We know that many doctors prescribe placebo, as a recent US survey of rheumatologists suggested, although I do think that buying over the counter anti-inflammatories and painkillers is rather “interesting” way to describe the concept of placebo and certainly not one with which many healthcare regulators would agree. All treatments have psychological mechanisms; we know that in primary care the way you approach the patient may make a huge difference to the symptoms someone suffers with a sore throat or chest infection. Psychological mechanisms involved in treating people are a vital component of the therapeutic relationship and remain an essential and very poorly understood element of all medical treatments.
6. Do you think there's an argument for homeopathy on the NHS given the current uncertainty?

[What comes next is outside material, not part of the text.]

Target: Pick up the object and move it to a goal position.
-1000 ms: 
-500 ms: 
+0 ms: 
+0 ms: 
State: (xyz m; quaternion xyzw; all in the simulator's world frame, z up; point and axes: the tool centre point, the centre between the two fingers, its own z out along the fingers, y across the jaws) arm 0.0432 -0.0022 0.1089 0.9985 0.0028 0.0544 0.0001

Interestingly, I am just reviewing the evidence for the various conventional treatments for endometriosis. Were I to be absolutely fair about it, I would say that no interventions should be made available through the NHS if there is confusion and difficulty surrounding their evidence. Leading authorities in the area of endometriosis have described our current medical and surgical treatments of this condition, which affects one in ten women in their reproductive years, as something akin to “therapeutic anarchy”. I think, providing we know what we are dealing with, and providing we “do no harm” then homeopathy would fall into the very substantial gamut of unproven treatments that are currently provided at enormous cost by the National Health Service in the United Kingdom. At least we know it is safe even if the medicine itself may be ineffective!